After I trapped Chessie I noticed that there was one more kitty like him so I trapped him. That was Caty. He was to the vet for his checkup on Monday and everything was alright. The last couple days I noticed that there was one more kitty to that litter. He was coming around and eating with the other cats that I feed. I felt so sorry for him because I took away his siblings. I never saw a mother to these kittens. I really didn't plan on having another kitty but I just felt that I had to give him a home too. Well, last night I trapped him and he is now safe in my back porch. When I planned on getting one kitty I never realized that I would end up with three siblings! Well, I am enjoying every moment of it. I know that they are all going have so much fun together!


----------



## rosalie (Oct 9, 2003)

That's outstanding    How lucky you and the kittens are!

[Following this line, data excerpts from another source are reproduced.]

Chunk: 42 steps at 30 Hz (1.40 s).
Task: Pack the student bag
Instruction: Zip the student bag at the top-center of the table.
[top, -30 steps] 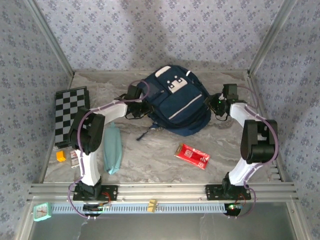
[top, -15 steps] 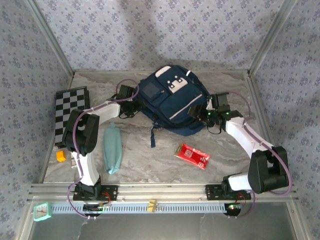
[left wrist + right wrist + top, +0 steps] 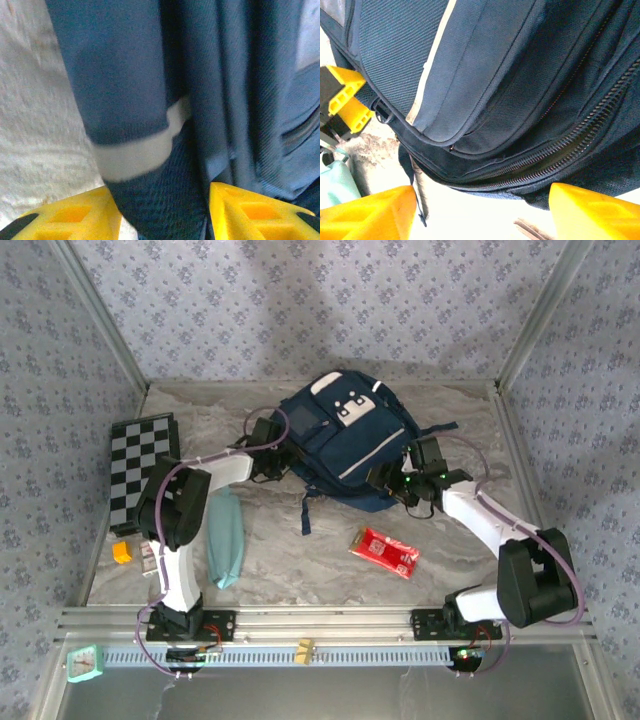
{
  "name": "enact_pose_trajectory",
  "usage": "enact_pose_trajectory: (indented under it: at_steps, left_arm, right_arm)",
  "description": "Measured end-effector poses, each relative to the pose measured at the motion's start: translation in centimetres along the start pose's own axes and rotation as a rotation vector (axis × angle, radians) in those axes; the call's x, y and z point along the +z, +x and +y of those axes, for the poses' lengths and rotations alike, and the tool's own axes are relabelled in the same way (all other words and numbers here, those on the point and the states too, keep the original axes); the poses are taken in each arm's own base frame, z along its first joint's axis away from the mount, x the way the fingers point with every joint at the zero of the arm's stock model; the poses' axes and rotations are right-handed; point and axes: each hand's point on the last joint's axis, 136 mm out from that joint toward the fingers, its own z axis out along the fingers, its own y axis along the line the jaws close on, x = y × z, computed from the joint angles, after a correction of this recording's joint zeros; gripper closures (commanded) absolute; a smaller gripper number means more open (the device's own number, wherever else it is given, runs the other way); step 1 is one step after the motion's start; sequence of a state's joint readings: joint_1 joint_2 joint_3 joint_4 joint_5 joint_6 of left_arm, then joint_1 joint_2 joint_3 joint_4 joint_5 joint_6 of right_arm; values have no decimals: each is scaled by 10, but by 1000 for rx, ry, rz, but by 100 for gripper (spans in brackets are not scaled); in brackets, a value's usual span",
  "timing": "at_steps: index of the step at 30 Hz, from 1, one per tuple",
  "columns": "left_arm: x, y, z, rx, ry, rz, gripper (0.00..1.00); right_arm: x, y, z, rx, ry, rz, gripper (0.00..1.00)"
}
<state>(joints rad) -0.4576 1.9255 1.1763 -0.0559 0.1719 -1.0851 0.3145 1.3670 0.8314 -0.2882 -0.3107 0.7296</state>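
Observation:
The student bag (image 3: 345,445), navy blue with a white panel and a white stripe, lies at the back middle of the table. My left gripper (image 3: 275,464) is pushed against its left side. A thick navy fold with a white band (image 3: 150,165) fills the gap between the yellow fingers (image 3: 75,215), which stand apart. My right gripper (image 3: 385,480) is at the bag's near right edge. Its fingers (image 3: 370,212) stand wide open, with the zippered rim (image 3: 560,145) just beyond them and bare table between them.
A checkerboard (image 3: 143,465) lies at the far left. A teal pouch (image 3: 225,537) lies in front of the left arm, and a red packet (image 3: 384,551) lies near the front middle. Small items (image 3: 121,552) sit by the left edge. A bag strap (image 3: 307,512) trails forward.
The right gripper swung from the bag's right side round to its near right edge and opened wider. The left gripper stayed at the bag's left side and opened. The loose strap now points straight forward.

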Motion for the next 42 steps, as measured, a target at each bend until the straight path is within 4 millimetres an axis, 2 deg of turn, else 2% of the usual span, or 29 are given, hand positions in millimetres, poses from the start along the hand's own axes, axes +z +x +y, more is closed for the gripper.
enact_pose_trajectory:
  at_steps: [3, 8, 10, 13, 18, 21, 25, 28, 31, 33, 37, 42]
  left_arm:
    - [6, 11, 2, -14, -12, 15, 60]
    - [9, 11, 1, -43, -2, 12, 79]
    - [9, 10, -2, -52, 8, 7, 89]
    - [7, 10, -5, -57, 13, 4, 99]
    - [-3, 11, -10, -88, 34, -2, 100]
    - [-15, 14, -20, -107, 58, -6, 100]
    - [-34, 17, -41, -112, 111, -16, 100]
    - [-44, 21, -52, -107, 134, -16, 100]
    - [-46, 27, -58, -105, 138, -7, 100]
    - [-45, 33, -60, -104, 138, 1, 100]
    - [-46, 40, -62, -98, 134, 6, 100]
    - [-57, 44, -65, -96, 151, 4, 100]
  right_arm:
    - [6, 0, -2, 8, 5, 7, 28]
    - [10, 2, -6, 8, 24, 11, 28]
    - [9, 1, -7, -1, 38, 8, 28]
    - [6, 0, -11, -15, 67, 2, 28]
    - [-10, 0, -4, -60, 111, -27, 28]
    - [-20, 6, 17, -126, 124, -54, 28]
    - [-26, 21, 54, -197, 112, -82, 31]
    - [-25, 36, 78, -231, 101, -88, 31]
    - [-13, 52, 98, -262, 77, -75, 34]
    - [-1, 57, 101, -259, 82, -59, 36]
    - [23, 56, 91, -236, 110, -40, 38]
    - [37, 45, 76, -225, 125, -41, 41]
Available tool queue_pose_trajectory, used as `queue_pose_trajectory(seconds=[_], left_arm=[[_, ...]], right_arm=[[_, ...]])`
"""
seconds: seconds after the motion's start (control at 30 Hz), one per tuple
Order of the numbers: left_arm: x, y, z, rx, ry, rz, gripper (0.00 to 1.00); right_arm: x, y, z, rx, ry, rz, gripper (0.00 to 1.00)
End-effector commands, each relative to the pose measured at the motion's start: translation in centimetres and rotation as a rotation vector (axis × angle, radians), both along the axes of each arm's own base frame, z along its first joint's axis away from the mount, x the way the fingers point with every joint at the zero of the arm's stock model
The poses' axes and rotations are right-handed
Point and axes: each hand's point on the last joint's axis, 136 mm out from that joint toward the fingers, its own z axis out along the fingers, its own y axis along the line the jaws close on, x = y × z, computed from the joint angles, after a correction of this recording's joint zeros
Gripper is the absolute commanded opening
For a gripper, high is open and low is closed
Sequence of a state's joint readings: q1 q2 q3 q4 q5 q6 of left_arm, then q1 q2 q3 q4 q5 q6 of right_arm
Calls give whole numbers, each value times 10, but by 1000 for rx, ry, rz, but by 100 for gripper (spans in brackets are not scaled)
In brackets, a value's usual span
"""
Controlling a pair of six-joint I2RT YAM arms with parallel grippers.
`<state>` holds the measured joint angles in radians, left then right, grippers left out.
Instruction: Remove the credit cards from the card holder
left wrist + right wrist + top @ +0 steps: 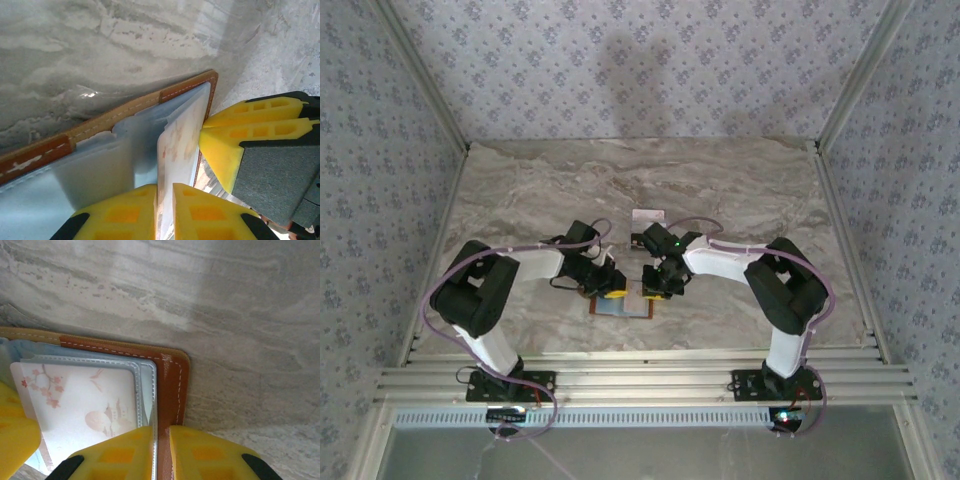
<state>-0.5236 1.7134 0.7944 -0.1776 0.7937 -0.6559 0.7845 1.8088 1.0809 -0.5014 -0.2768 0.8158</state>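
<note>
left gripper (164, 194) pinches pink card (182, 135) | right gripper (161, 434) clamps holder (172, 375) edge | pink card not yet out | pale card (648, 215) apparently already out

Seen from above, soft, even, rather dim light falls on the pale marbled table (740, 190), a broad faint shadow smudges the patterned back wall (630, 60), and the picture is low in detail and slightly grainy, with straight rails splaying toward the corners. Both wrist close-ups are brighter, the table's veining fairly sharp while whatever is nearest along the bottom edge goes soft. In the left wrist view a small white glint sits on clear plastic (87, 92) beside the card holder (125, 112), the whitish credit card (182, 135) looks washed out, and grey shadow dims the table at upper right.
</note>
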Motion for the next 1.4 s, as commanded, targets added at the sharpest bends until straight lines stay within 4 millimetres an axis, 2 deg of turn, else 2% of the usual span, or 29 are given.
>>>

Congrats and best to you all!

PS You never know with kitties, how many you'll end up with, etc..so happy you'll give a home to the third one too!


----------



## Cameocat (Sep 8, 2004)

rosalie, thanks for your good wishes. Like I said, I was only planning on the one kitty but when I found out about the rest I just had to have them too. Chessie goes back to the vet on Monday for his second visit. Then Caty goes back for his second visit then after that I will be able to take Peaches ( thats the new kitties name ) for his first visit. Cuddles, Chessie and Caty all get along just fine, I am so happy for that. I can not wait until Peaches can join all of them. Will keep you posted! Thanks for caring!


----------